Compliance
Compliance Corner: Financial Conduct Authority, Investment Funds Sector
The latest compliance news: regulatory developments, punishments, guidance, permissions and new product and service offerings.
FCA, investment fund rules
UK regulators are rolling out a new investment fund regime
designed to capture more of the risks that such businesses can
attract.
From 1 January 2022, the Financial
Conduct Authority is introducing what is called the
Investment Fund Prudential Regime (IFPR), a single structure for
FCA authorised MiFID investment firms. The IFPR will fit with EU
Investment Firms Regulations and the Investment Firms Directive
(EU), which had kicked in from 26 June 2021 for EU investment
firms.
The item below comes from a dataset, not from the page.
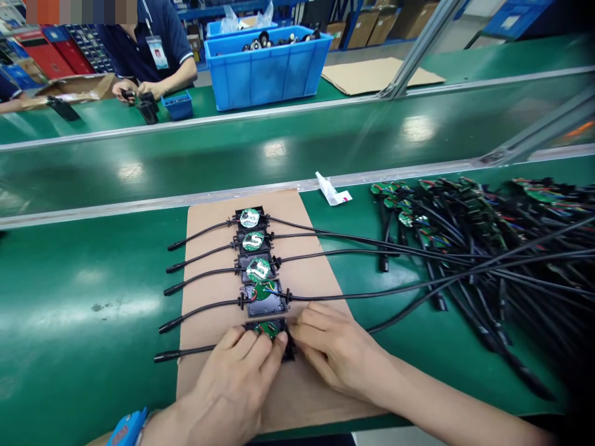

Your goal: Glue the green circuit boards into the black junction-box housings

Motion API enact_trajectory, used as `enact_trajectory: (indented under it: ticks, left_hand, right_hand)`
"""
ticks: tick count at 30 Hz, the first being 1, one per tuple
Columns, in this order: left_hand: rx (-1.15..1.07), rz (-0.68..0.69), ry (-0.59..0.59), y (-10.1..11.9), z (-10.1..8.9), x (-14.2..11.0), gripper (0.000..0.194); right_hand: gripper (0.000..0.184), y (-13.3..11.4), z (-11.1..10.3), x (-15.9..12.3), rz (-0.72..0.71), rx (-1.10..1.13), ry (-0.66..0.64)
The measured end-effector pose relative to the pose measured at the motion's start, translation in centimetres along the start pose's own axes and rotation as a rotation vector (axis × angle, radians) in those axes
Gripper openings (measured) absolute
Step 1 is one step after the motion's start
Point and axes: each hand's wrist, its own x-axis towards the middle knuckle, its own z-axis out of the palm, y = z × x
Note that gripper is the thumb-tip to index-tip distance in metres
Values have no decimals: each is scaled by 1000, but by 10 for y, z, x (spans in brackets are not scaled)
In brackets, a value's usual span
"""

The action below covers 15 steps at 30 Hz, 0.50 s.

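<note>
Left hand: our left hand (pixel 244 365) has bent, bunched fingers down on the front case (pixel 290 353) and its green board (pixel 267 328); we can't tell if it grips or only presses.
Right hand: our right hand (pixel 332 347) has thumb and fingers drawn together at that case's right edge; contact is hidden, so we can't tell what they pinch.
Front case: black, nearest us in the column, on the cardboard sheet (pixel 202 325), partly under our fingers; short cable (pixel 179 355) sticks out left.
Next case: we see an open black case (pixel 267 305) just beyond, green board at its far side, colored wires showing.
Far cases: three more beyond, each with a round board, green and white ( (pixel 258 269), (pixel 253 241), (pixel 250 217)).
Cables: we see short black leads left of all four, long ones running right toward the cable pile (pixel 483 248).
Table: green table (pixel 93 266) under the sheet and pile; white scrap (pixel 332 192) beyond the sheet, to the right.
Wrist: blue band (pixel 127 427) on our left one.
Across: we see a person (pixel 162 56) with both hands at dark parts, small blue tray (pixel 179 105) beside, big blue bin (pixel 269 71) to the right.
</note>
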Motion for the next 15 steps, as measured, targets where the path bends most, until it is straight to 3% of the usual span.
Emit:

The new system highlights how, even after Brexit, UK
regulators are trying to keep domestic rules in line with EU
rules.
At the moment, investment firms must comply with a prudential
regime which has been designed primarily for credit
institutions.
“The new rules will focus on capturing risks that arise from the
investment firm’s activities which could pose threats to their
clients and the market in which they operate,” MM&K, the
advisory, legal, advisory and accounting firm, said in a recent
briefing note.
The FCA had warned in consultation papers that the present system
wasn’t designed to handle potential harms that FCA-regulated
investment firms could pose. (The regulator published a paper in
June 2020 followed by another report in December last year, and a
second consultation in April 2021.)
Explaining the FCA’s regime, MM&K’s note said that new rules
require investment firms to maintain “clear organisational
structures with well-defined transparent and consistent lines of
responsibility, effective process to identify, manage, monitor
and report risks that they are or might be exposed to, or pose or
might pose to others, and adequate internal control mechanism,
including sound administration and accounting
procedures.”
The rules also require firms to establish committees depending on
their categorisation in order to support management bodies in
their supervisory functions. This responsibility lies with the
firms’ senior management who would need to fulfil their senior
management functions.
As far as pay is concerned, the rules set out a new single
remuneration code. It sets out requirements (basic, standard, and
extended) that investment firms must apply based on the risk of
harm they pose to customers and the markets.
Another change is that the reporting requirements of investment
firms will be “significantly reduced,” MM&K explained. Firms
will have to submit a single set of reporting forms.